Saturday, December 18, 2010

Down the Rabbit Hole

Rabbit Hole is the sort of film which does not benefit from having an interesting synopsis. The plot for John Cameron Mitchell’s film is simple, even plebeian on some days: a couple deals with the death of their four-year old son who was in an accident eight months prior. Its Pulitzer Prize background and the presence of Nicole Kidman and Dianne Wiest were my main reasons for the anxiousness I had, although there was that nagging feeling that such a story had nothing new to add to the already crowded cinematic fabric of “after-death-there’s-life” films. And perhaps, on the basest of levels there is little that’s noticeably innovative that’s added to the classic paradigm of the grieving couple. But, there’s something to be said about (good) adaptation of plays. Theatre, unlike film, has a necessity to be structured and the best adaptations of plays are often flawlessly controlled (A Streetcar Named Desire, Who’s Afraid of Virginia Woolf, The Lion in Winter) without seeing unnatural and David Lindsay-Abaire’s decision to adapt his own piece (like Tennessee did with Streetcar) without opening it up too much or trying – heedlessly – to make it cinematic gives Rabbit Hole a three-dimensionality that I’ve found lacking in even some of the more successful films I’ve seen this year.

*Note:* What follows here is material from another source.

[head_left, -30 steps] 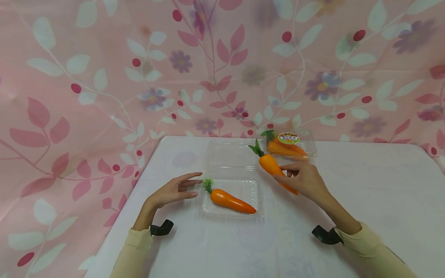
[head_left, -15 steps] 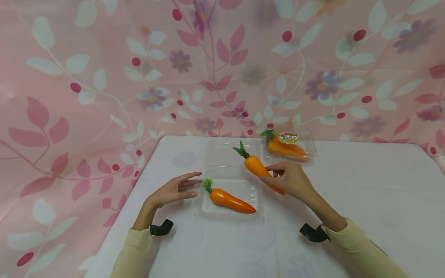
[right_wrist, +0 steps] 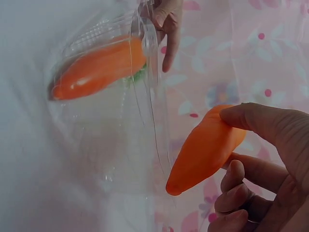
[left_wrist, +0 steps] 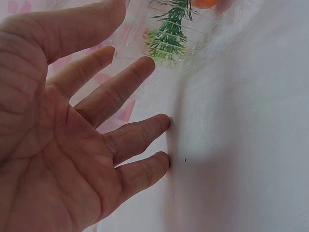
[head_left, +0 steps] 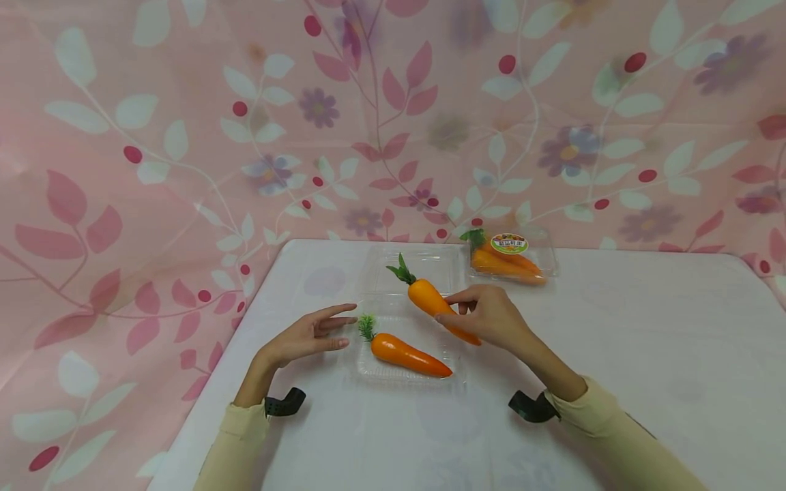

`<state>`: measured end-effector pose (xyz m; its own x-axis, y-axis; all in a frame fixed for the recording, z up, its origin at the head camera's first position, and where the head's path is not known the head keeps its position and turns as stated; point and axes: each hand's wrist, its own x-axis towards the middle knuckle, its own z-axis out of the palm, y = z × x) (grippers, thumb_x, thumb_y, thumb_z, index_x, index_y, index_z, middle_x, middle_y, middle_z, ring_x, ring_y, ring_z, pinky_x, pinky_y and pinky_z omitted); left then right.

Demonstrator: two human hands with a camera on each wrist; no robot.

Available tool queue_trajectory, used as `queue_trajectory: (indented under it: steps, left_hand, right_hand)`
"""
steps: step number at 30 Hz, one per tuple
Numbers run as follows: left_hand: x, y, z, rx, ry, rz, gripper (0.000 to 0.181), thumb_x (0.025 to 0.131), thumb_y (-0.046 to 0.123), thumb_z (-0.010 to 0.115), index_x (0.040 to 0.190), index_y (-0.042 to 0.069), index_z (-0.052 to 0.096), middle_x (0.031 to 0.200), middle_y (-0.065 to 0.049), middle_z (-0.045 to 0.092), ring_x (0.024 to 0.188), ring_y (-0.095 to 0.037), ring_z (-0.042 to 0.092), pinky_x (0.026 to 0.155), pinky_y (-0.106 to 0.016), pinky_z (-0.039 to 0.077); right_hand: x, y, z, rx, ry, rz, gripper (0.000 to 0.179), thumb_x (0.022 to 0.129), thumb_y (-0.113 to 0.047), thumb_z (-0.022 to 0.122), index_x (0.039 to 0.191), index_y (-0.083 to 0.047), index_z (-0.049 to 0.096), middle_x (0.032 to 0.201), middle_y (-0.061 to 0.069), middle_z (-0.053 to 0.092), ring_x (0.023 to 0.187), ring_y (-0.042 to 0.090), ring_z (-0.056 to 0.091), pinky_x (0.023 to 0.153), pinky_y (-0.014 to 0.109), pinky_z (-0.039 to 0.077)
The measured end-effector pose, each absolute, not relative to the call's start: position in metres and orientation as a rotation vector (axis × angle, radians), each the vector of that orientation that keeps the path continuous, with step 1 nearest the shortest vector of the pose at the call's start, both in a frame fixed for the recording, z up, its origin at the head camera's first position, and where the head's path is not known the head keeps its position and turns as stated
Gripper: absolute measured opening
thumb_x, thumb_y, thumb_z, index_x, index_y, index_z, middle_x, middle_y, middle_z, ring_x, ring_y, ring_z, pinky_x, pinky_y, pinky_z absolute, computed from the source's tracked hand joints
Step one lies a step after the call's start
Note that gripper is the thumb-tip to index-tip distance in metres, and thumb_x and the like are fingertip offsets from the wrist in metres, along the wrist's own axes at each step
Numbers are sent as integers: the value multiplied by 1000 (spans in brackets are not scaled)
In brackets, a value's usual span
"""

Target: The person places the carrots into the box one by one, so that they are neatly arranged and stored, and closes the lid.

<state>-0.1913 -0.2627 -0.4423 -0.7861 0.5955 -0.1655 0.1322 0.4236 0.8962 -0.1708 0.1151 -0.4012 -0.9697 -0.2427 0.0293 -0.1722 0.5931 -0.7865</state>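
Observation:
My right hand (head_left: 491, 316) pinches an orange carrot (head_left: 426, 296) with dark green leaves between thumb and fingers. This carrot hangs slantwise over the back right part of an open clear plastic box, its leafy end toward the back left. In the box's tray (head_left: 362, 368) lies a second carrot (head_left: 408, 355) with a feathery light green top, its tip toward the right. Beside the tray's left side is my left hand (head_left: 307, 335), fingers spread and relaxed, holding nothing. In the left wrist view the fingers (left_wrist: 130, 82) are apart, near the green top (left_wrist: 169, 34).
The box's clear lid (head_left: 377, 273) lies folded back behind the tray. At the table's back edge stands a closed clear box (head_left: 546, 249) with carrots and a label. A white cloth (head_left: 645, 354) covers the table, and a floral curtain (head_left: 393, 136) hangs behind.
My right hand has moved left with the carrot, from right of the open box to over it. The left hand and the carrot in the tray have stayed in place.

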Motion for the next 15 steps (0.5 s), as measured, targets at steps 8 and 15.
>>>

It’s the pace of the film that’s most striking as something out of theatre, in a good way. It’s the sort of graceful slow burn that you might discern in a Tennessee Williams play (without the Southern accents, and the histrionics). We’re never given the full picture, at least not immediately, but John Cameron Mitchell’s direction is so sensible that none of the reveals in the film are garish or jarring. Film (or theatre for that matter) is not life and there's something slightly hunorous that every action in the film - no matter how slight - leads to something else. But it's that sort of order that makes it so laudable. Lindsay-Abaire has an awareness of what is natural, there’s a single scene in the film that’s marked with raised voices or anything close to melodrama and it’s placement in the middle of the drama is wise, we meet the couple in the most bland of ways and we  leave them just as placidly. Bekah and Howie don’t spend their days being tawdry or mourning indiscriminately, it’s why in a way I’m happy that Nicole Kidman is getting ANY recognition for her performance. Even when Bekah’s in the background of shots she’s still reacting – rolling her eyes, or mouthing unspoken words. Its opening might not be the most striking, but from that first shot of Kidman – words unspoken tending to a garden – we’re immediately interested and anxious about this woman who keeps everything close to her chest, unlike Eckhart’s Howie who’s unfortunately turned into the film’s unsung hero. He spends so much time deceiving us into believing that he’s taking a back seat, but the film’s ending – all at once painful and hopeful works beautifully, especially because Eckhart does so much with his role.
When I saw the poster for the film and read the tagline “The only way out is through” it sounded a bit mawkish but there’s little (if anything) that’s overemotional. The tone is too sanguine to be over-the-top but smart enough to never be remote. It doesn’t emerge as an obvious contender for an ensemble citation, which is unfortunate, because the entire lot – especially the supporting female trio of Sandra Oh, Tammy Blanchard and especially Dianne Wiest – soar. It’s really anyone’s guess why a film ends up getting laurels for a single facet when all others are left ignored. I suppose, timing is everything. Rabbit Hole succeeds because it actually is interested in every one it touches on, even if for a moment – and there’s a bitter irony that it’s not being remembered as such. Still...I’ll be satisfied that it’s being remembered for anything at all.